Accumulation of plastid RNAs in ZmWhy1 mutants. Total seedling leaf RNA (5 μg) was analyzed by RNA gel blot hybridization using probes specific for the RNAs indicated at bottom. The rps12 probe was a cDNA probe containing exons 1 and 2. The leaf pigmentation conditioned by each mutant allele is indicated: iv: ivory; pg: pale green. The methylene blue-stained blots are shown below, with rRNAs marked. Additional RNAs that were analyzed analogously are shown in Supplementary Figure 3A.

Figure 8.

Chloroplast DNA levels in ZmWhy1 mutants.

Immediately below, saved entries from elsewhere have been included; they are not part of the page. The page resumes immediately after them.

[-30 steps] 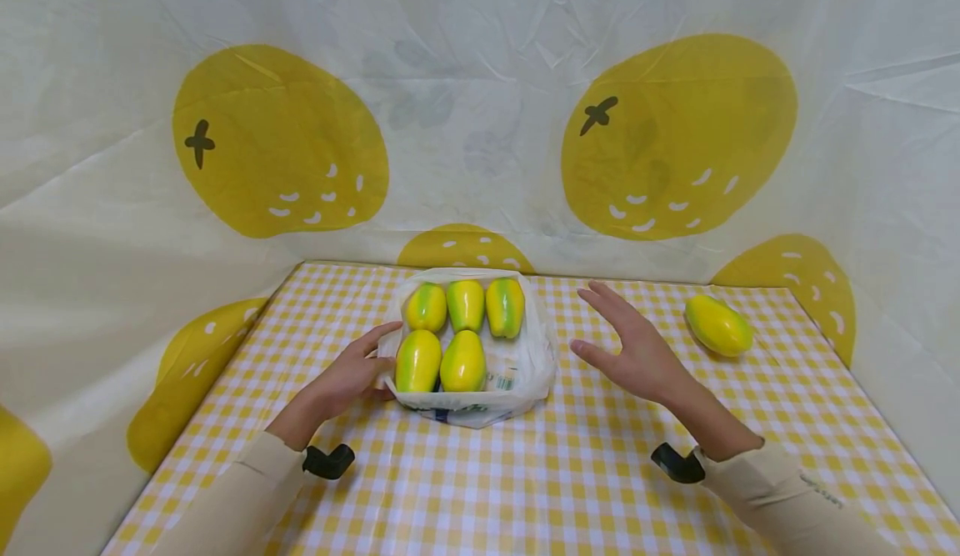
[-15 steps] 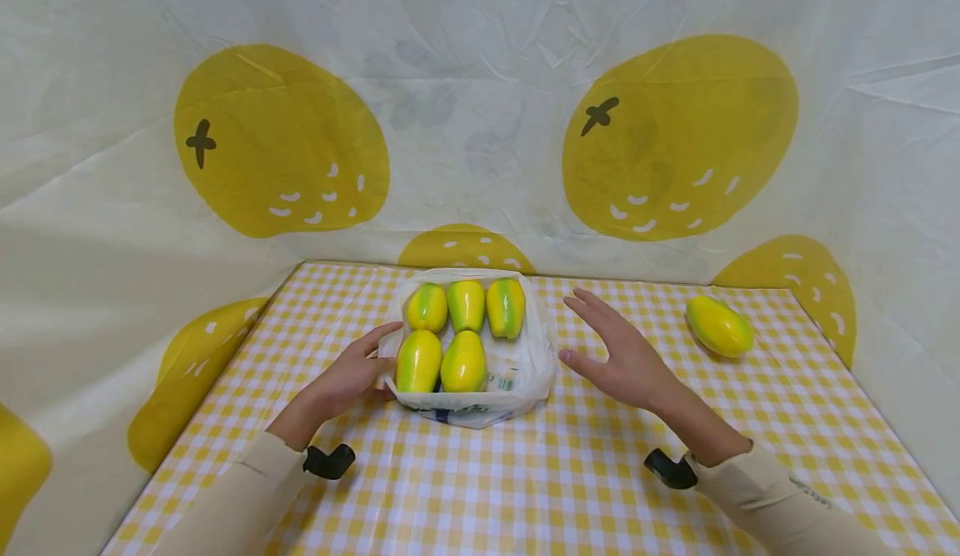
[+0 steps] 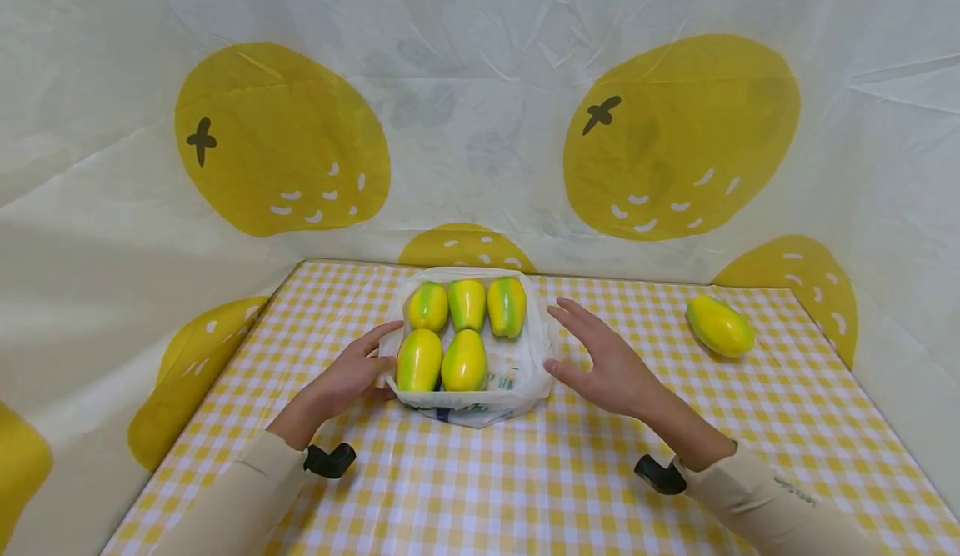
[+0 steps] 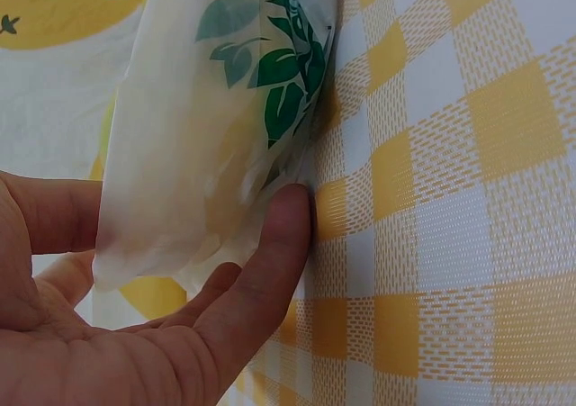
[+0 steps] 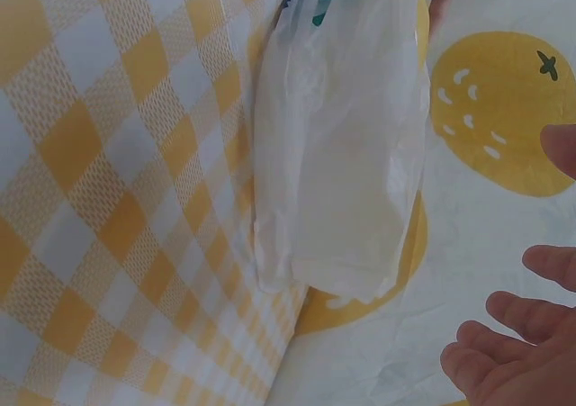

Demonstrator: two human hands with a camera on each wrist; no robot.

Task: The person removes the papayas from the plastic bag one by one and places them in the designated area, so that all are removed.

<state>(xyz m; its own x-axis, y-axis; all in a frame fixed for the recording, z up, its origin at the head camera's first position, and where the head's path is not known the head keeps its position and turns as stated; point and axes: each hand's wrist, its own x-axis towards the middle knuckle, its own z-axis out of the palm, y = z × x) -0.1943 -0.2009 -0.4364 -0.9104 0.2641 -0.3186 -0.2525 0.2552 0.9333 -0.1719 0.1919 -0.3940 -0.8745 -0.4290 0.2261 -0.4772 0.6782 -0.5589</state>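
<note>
A white plastic bag with green leaf print stands open-mouthed on the table. Inside lie several glossy yellow-green papayas, two in the front row, including a front papaya and a back right papaya. At the bag's left side is my left hand; in the left wrist view the bag's edge passes between its digits, with one finger's tip hidden behind the plastic. My right hand holds nothing, its fingers spread just off the bag's right side. The right wrist view shows its fingertips apart from the bag.
One more papaya lies alone on the right of the table. A yellow-and-white checked cloth covers the tabletop. Behind and at the sides hangs a white sheet printed with large yellow fruit.
My right hand has moved left and slightly nearer me, closer to the bag's right side. The left hand, the bag and the papayas stay in place.
</note>
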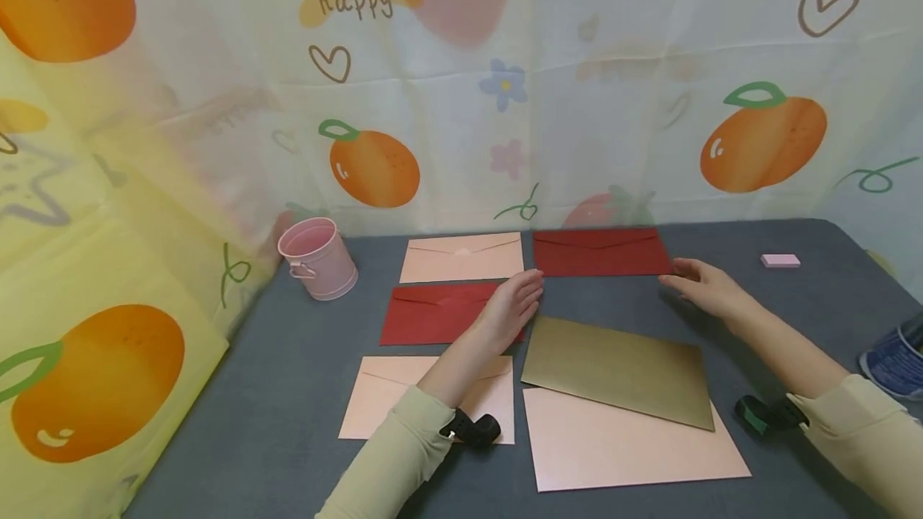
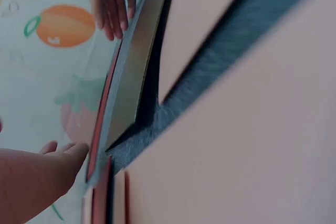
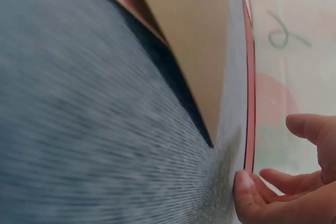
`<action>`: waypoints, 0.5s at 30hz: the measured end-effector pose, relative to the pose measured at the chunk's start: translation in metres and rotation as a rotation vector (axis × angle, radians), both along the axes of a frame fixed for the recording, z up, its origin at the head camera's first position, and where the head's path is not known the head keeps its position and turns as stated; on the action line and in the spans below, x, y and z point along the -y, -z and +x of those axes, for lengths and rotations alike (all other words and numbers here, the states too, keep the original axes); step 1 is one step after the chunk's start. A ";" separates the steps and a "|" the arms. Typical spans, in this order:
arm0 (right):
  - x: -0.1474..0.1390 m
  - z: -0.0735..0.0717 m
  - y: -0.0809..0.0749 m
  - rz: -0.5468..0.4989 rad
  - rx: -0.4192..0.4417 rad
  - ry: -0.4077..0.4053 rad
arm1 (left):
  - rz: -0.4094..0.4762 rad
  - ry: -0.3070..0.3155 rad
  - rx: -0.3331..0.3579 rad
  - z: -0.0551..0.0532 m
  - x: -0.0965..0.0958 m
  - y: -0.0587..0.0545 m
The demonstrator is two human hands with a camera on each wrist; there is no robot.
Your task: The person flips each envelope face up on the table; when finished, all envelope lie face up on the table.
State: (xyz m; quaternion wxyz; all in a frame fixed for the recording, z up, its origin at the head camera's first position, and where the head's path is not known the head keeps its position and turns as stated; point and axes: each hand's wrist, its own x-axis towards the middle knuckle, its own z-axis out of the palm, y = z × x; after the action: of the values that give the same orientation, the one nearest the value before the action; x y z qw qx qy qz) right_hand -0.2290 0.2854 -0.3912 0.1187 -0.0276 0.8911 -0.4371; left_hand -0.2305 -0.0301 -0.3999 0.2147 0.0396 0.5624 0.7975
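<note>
Your left hand [image 1: 510, 307] is relaxed and grips nothing, its fingers by the near left corner of the far red envelope [image 1: 602, 252] and above the right end of the nearer red envelope [image 1: 429, 319]. Your right hand [image 1: 703, 285] is unclenched too—thumb apart, fingertips at the far one's right end, whether touching you cannot tell—while that envelope lies flat beyond the gold envelope [image 1: 620, 371], just right of a pale pink envelope [image 1: 461, 259].

A gray table [image 1: 252, 407] bears envelopes [image 1: 602, 253], bucket [image 1: 328, 267], block [image 1: 780, 261].
</note>
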 end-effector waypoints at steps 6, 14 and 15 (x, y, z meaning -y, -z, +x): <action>0.007 0.018 0.001 0.016 -0.056 -0.067 | -0.347 0.193 -0.194 0.024 0.016 -0.004; 0.023 0.056 0.008 0.177 -0.316 -0.220 | -0.833 0.431 -0.653 0.053 0.037 -0.003; 0.024 0.060 0.008 0.196 -0.341 -0.245 | -0.883 0.457 -0.707 0.055 0.038 -0.003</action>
State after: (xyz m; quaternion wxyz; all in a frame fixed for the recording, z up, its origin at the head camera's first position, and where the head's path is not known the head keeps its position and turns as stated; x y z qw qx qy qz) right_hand -0.1686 0.2614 -0.3996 0.0206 -0.1973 0.9266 -0.3196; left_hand -0.1756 -0.0686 -0.3970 0.1769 0.3286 0.8544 0.3616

Seedling leaf DNA (5 µg) was digested with EcoRI (left), or PvuII (right) and analyzed by DNA gel blot hybridization using a probe from the chloroplast rrn23 gene (top left), or orf99 (top right). The same gels stained with ethidium bromide are shown below. The small fluctuations in relative band intensity may result from small differences in sample loading.

Figure 9.

Recombinant ZmWHY1 binds ssRNA and DNA. (A) Elution of recombinant ZmWHY1 from a gel filtration column. MBP–WHY1 was purified by amylose affinity chromatography, cleaved with TEV protease to separate the WHY1 and MBP moieties, and applied to a Superdex 200 column. Column fractions were analyzed by SDS–PAGE and staining with Coomassie blue. The elution position of size markers (alcohol dehydrogenase, 150 kDa; BSA, 67 kDa, MBP, 42 kDa) is shown. The peak WHY1 fractions were pooled and used for in vitro assays. (B) Filter binding assay showing RNA binding activity of ZmWHY1. Assays containing 10 pM radiolabeled atpF intron RNA and increasing ZmWHY1 concentrations (50 nM maximum) were filtered through sandwiched nitrocellulose and nylon membranes. Protein–RNA complexes were captured on the nitrocellulose (bound); unbound RNA was captured on the nylon membrane below. (C) Gel mobility shift assay showing rWHY1's relative affinity for double- and single-stranded RNA and DNA. A 31-mer oligonucleotide in RNA or DNA form was radiolabeled, heated and, either snap cooled (ssRNA, ssDNA) or cooled slowly in the presence of monovalent salts and a two-fold excess of its complement (dsRNA, dsDNA). The substrate (40 pM) was mixed with increasing concentrations of ZmWHY1 (17, 50 and 150 nM). Protein binding is illustrated by the appearance of an upper band and retention at the top of the gel, and by the disappearance of unbound substrate.